2) Trasformazione: artigiani e aziende selezionati per cura e attenzione, collaborazione su ricette uniche e semplici secondo il motto Salvia “Meno ingredienti, più valore“.
3) Confezionamento: massima cura nella fase finale — conservazione in ambienti a temperatura controllata, confezionamento in ATM (Atmosfera Modificata) per preservare le qualità organolettiche, trattamento con CO2 per cereali, legumi e semi oleosi (tecnica naturale di conservazione che evita conservanti chimici e infestazioni di insetti).
4) Distribuzione: “dal campo alla tavola” — prodotti riconoscibili dall’Etichetta Trasparente, distribuiti tramite e-shop, negozi e minimarket bio specializzati, canali retail e horeca.
La Policoltura: l’agricoltura del futuro che guarda al passato
Il cuore agronomico del progetto Salvia è la Policoltura: una pratica agricola che alterna o consocia più colture sullo stesso terreno, in netta opposizione alla monocoltura industriale (che impoverisce i suoli, riduce la biodiversità e richiede massicce dosi di fitosanitari).
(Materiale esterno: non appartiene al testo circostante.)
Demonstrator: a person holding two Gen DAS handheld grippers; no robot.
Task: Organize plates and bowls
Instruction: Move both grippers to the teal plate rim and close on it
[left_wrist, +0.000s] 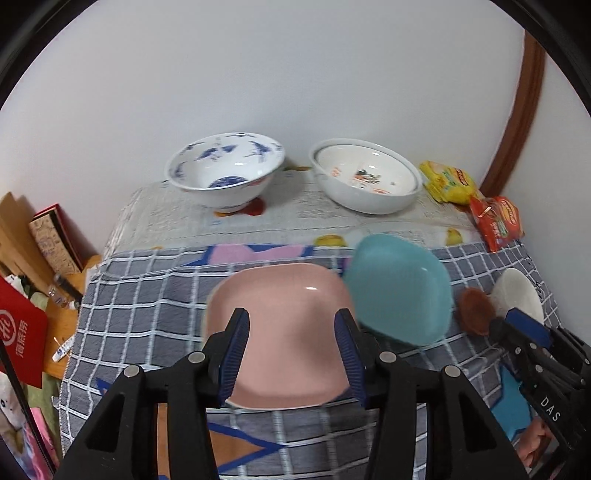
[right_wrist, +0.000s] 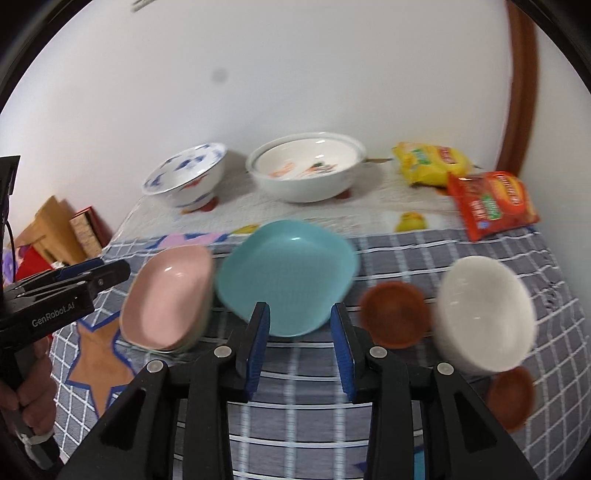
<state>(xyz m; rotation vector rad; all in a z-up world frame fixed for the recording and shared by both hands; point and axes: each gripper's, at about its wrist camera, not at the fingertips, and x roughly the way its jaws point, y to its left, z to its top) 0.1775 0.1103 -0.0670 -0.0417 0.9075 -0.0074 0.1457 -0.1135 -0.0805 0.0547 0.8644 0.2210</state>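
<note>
left tool (left_wrist: 291, 354): blue pads parted, nothing gripped, above pink plate (left_wrist: 284, 339) | right tool (right_wrist: 299, 347): pads parted, nothing gripped, at near edge of teal plate (right_wrist: 288, 277) | plates side by side on checked surface (right_wrist: 461, 251), pink left | white bowl (right_wrist: 484, 314) and brown dish (right_wrist: 395, 314) right | blue-patterned bowl (left_wrist: 225, 170) and white serving bowl (left_wrist: 365, 177) far

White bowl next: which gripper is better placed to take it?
Right, probably. The white bowl sits just to the right of the right gripper, whose jaws are open and empty. The left gripper hangs over the pink plate, farther away.
</note>
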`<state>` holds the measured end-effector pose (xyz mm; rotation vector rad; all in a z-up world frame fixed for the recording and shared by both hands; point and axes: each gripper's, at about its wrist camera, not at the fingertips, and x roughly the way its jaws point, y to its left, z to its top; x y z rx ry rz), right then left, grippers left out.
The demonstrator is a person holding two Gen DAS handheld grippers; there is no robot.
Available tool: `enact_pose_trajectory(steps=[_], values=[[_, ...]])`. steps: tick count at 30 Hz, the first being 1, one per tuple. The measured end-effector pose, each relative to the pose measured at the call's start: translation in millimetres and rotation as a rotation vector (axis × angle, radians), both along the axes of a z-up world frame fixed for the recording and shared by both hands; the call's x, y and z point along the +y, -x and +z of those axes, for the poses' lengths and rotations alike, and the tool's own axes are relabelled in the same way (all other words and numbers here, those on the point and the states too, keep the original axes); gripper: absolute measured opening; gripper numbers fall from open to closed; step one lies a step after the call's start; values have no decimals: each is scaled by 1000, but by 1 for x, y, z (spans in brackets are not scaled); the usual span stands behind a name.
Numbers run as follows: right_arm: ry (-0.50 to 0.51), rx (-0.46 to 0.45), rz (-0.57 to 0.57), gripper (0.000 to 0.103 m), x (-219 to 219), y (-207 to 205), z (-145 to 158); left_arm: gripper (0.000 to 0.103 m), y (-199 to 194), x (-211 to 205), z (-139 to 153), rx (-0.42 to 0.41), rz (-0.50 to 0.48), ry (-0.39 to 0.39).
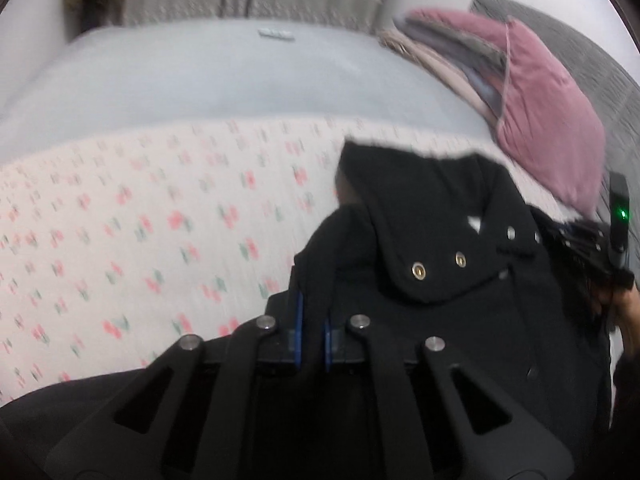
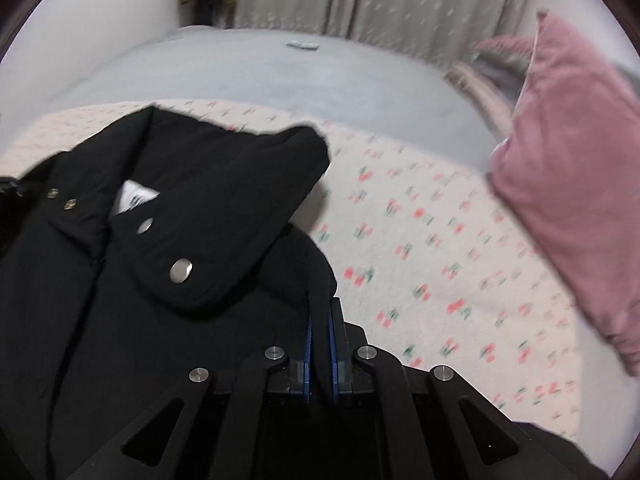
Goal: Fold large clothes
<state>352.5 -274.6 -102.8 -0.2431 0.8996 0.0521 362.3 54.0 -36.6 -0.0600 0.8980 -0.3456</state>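
coat (image 1: 460, 280) hangs above the floral sheet (image 1: 140, 220), each shoulder clamped between a gripper's jaws: left gripper (image 1: 313, 312), right gripper (image 2: 320, 320). the bulky fabric may slip from such narrow bites, or its collar could brush the pillow (image 2: 572, 160) beside the sheet.

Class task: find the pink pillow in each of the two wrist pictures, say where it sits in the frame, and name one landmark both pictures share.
Left wrist view: the pink pillow is at the upper right, beyond the black coat.
Right wrist view: the pink pillow fills the right edge, right of the black coat.
Shared landmark: the flowered sheet on the bed.
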Motion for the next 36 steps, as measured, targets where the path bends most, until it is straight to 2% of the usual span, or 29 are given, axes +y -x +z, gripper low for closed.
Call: enact_pose_trajectory(steps=[3, 4, 5, 6, 7, 8, 9, 10, 12, 13, 14, 16, 19, 23, 27, 31, 36], values=[[-26, -32, -50, 6, -2, -25, 16, 9, -18, 0, 13, -75, 60, 3], [-19, -48, -58, 6, 1, -36, 18, 11, -25, -1, 9, -75, 72, -3], [-17, -37, -68, 6, 2, -48, 13, 13, -37, -2, -8, -24, 81, -20], [-17, 2, -84, 6, 1, -59, 4, 22, -45, -4, -24, 34, 84, -46], [-11, 41, -107, 9, 0, -68, -10, 25, -50, -6, -41, 74, 90, -61], [3, 62, -129, 15, 0, -75, -24, 26, -44, -7, -39, 20, 96, -73], [24, 13, -140, 17, 3, -71, -27, 34, -40, -10, -35, 6, 101, -100], [43, -9, -152, 19, 5, -67, -26, 45, -35, -13, -29, 1, 106, -129], [54, 0, -156, 28, 5, -57, -19, 61, -21, -15, -15, -13, 75, -136], [46, 5, -158, 41, 2, -48, -12, 69, -14, -14, -9, -27, 65, -136], [32, -2, -164, 55, -2, -38, -5, 73, -4, -14, -1, -39, 61, -144], [-11, -29, -184, 68, -11, -12, 14, 81, 18, -14, 16, -47, 57, -155], [-72, -31, -237, 71, -15, 34, 42, 88, 48, -12, 35, -46, 53, -152], [-172, -32, -297, 75, -24, 91, 63, 90, 98, -12, 53, -36, 56, -150], [-249, -22, -317, 76, -21, 145, 73, 90, 146, -7, 57, -15, 53, -109], [-266, -25, -321, 76, -16, 188, 81, 90, 184, 0, 55, 16, 57, -66], [-304, -12, -313, 78, -3, 229, 82, 90, 217, 2, 39, 62, 53, -52]])
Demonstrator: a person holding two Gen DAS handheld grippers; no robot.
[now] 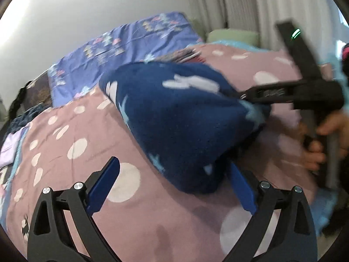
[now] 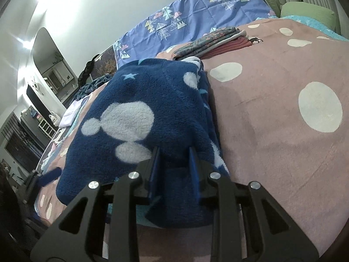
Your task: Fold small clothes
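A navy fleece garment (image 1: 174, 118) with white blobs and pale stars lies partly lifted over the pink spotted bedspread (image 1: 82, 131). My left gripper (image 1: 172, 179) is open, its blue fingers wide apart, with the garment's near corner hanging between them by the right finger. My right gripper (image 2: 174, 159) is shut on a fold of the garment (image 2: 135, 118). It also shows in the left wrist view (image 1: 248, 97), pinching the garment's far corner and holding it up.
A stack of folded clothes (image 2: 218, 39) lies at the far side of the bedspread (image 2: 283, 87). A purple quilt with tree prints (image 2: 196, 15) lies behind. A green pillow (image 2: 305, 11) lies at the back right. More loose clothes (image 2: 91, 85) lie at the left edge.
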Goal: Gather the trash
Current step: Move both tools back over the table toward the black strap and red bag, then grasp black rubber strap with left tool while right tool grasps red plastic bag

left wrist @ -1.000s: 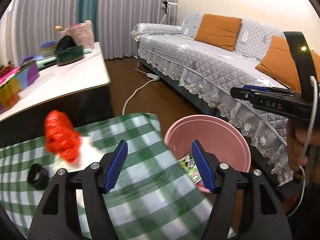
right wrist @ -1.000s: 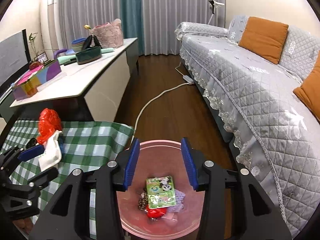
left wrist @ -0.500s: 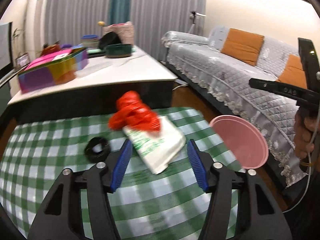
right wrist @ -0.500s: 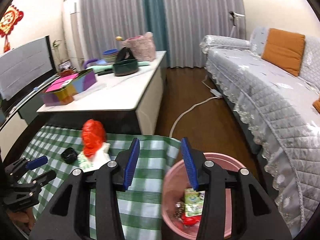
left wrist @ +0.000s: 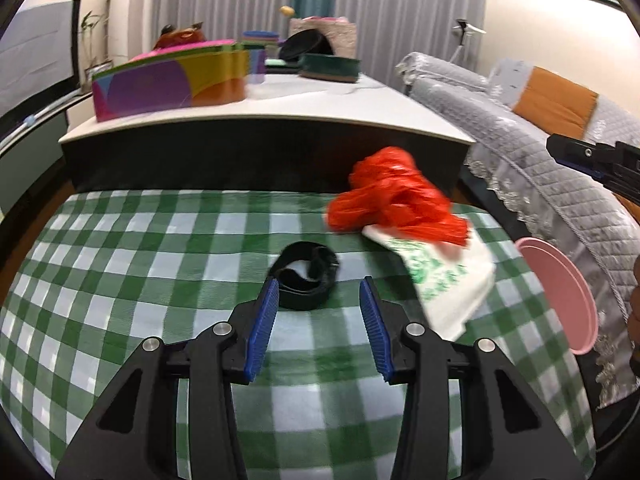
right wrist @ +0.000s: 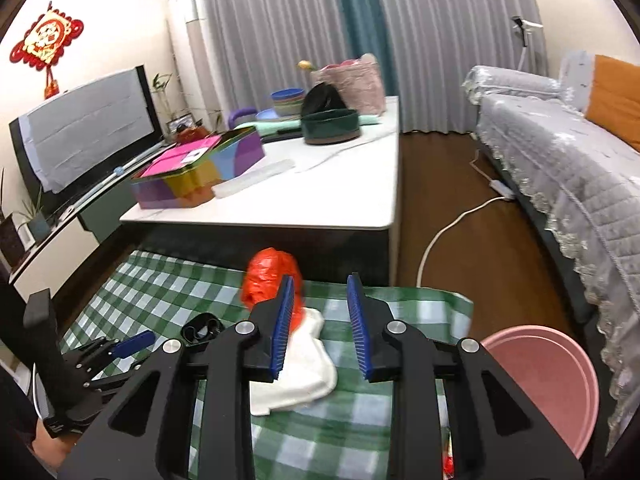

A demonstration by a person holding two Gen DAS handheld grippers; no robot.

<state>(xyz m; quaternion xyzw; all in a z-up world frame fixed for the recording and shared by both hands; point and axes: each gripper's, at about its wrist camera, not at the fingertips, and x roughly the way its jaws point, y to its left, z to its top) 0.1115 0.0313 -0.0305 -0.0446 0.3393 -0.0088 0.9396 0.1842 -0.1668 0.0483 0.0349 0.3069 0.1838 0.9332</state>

La policoltura è in realtà una tradizione antichissima dell’agricoltura italiana: i nostri nonni la praticavano nel “campo misto” contadino — vigna + ulivi + orto + grano + frutta sullo stesso podere — modello multifunzionale dominante fino agli anni ’50, sostituito poi dalla specializzazione produttiva del miracolo economico. Salvia incentiva il ritorno alla policoltura come soluzione ai grandi problemi ambientali contemporanei: impoverimento dei suoli, desertificazione, spreco di risorse idriche, deforestazione, riduzione della biodiversità agricola. Una scelta coraggiosa che richiede agli agricoltori più lavoro e più competenze rispetto alla monocoltura industriale, ma che restituisce terreni vivi, prodotti più nutrienti, ecosistemi sani.
L’Etichetta Trasparente: la fiducia che si legge sull’etichetta
L’Etichetta Trasparente è il segno distintivo dei prodotti Salvia: un sistema di comunicazione che garantisce al consumatore tracciabilità completa, chiarezza sugli ingredienti e sicurezza sulla filiera. I controlli di qualità — uno degli aspetti più importanti della filosofia Salvia — sono estesi all’intera filiera ed effettuati a campione su:
- Terreni di coltivazione (campionatura dei suoli)
- Merci nei magazzini di stoccaggio
- Semi e materie prime
- Prodotti finiti
- Fasi di trasformazione e confezionamento (rispetto delle norme igieniche e assenza di aggiunte chimiche di sintesi)
Un livello di controllo che supera ampiamente gli standard di mercato, anche rispetto alla certificazione biologica standard. La trasparenza non è uno slogan di marketing, ma una pratica concreta documentata e verificabile.